WHAT TO WORK ON:
Restate word for word the lines of the material below, from the line with "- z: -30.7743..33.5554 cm" to the line with "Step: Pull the", both lines included, and no others.

MATERIAL SUPPLIED:
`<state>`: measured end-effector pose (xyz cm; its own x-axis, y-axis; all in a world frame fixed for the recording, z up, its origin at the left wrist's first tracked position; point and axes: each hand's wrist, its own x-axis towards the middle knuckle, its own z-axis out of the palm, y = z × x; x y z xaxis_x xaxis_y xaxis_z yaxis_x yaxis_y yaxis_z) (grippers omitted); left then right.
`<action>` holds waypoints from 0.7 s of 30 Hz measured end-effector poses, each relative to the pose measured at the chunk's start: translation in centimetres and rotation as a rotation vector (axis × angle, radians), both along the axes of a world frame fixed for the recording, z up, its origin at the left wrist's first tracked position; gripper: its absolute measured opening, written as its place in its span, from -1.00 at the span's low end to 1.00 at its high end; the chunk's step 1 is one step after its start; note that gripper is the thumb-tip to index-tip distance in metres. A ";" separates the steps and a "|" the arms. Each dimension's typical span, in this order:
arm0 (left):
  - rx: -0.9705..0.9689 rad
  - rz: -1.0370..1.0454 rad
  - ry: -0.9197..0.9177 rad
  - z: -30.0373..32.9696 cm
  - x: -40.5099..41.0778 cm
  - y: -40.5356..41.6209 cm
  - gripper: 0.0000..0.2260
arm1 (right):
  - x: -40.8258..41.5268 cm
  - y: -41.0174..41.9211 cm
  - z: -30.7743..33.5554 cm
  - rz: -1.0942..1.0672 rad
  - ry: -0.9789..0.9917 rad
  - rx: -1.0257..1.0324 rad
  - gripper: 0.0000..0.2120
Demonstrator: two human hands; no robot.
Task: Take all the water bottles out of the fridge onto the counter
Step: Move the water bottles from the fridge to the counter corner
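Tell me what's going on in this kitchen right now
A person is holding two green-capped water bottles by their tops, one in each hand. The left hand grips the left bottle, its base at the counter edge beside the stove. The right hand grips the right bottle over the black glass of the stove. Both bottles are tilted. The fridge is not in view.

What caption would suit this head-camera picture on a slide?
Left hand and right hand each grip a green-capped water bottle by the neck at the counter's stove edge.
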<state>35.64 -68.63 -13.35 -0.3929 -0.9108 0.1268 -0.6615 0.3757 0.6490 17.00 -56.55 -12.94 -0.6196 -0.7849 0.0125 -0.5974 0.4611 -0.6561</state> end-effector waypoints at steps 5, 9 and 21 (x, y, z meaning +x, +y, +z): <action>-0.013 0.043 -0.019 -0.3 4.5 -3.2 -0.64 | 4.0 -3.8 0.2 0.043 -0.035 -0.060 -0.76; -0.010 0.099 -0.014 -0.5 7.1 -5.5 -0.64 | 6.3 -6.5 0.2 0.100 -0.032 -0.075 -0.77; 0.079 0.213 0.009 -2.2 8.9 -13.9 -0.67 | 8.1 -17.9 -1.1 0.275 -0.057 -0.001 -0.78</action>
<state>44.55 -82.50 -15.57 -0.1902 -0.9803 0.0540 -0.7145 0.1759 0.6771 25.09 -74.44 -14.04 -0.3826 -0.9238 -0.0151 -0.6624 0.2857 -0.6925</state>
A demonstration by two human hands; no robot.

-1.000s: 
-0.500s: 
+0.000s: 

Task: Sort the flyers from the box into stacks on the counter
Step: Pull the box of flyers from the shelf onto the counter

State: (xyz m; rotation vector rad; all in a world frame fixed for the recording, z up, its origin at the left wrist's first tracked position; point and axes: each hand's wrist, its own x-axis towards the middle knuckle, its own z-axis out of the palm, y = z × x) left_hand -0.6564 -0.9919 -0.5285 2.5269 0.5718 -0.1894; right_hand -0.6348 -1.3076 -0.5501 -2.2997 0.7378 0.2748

SOLVED EXERCISE:
  - z: -30.7743..33.5554 cm
  - rz: -1.0942..1.0672 rad
  - ry: -0.9789..0.9917 rad
  - rx: -1.0257..1.0324 rad
  - gripper: 0.0000..0.2120
Demonstrator: two human hands; no robot.
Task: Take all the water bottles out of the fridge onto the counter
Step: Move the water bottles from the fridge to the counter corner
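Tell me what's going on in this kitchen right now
A person is holding two green-capped water bottles by their tops, one in each hand. The left hand grips the left bottle, its base at the counter edge beside the stove. The right hand grips the right bottle over the black glass of the stove. Both bottles are tilted. The fridge is not in view.

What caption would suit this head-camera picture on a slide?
Left hand and right hand each grip a green-capped water bottle by the neck at the counter's stove edge.
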<state>35.64 -68.63 -13.35 -0.3929 -0.9108 0.1268 -0.6615 0.3757 0.6490 17.00 -56.55 -12.94 -0.6196 -0.7849 0.0125 -0.5974 0.4611 -0.6561</state> end-effector waypoints at steps 5, 9 and 21 (x, y, z meaning +x, +y, +z): <action>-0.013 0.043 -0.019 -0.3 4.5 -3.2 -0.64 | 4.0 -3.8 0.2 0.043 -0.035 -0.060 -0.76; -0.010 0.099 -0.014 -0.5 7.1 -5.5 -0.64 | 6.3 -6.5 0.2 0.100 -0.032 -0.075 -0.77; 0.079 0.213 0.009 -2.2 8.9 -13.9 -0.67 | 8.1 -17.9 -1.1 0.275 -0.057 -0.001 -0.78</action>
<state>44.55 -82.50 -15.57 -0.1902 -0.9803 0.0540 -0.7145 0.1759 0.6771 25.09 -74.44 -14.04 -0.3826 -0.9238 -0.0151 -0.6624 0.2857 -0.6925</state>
A demonstration by two human hands; no robot.

-1.000s: 
-0.500s: 
+0.000s: 

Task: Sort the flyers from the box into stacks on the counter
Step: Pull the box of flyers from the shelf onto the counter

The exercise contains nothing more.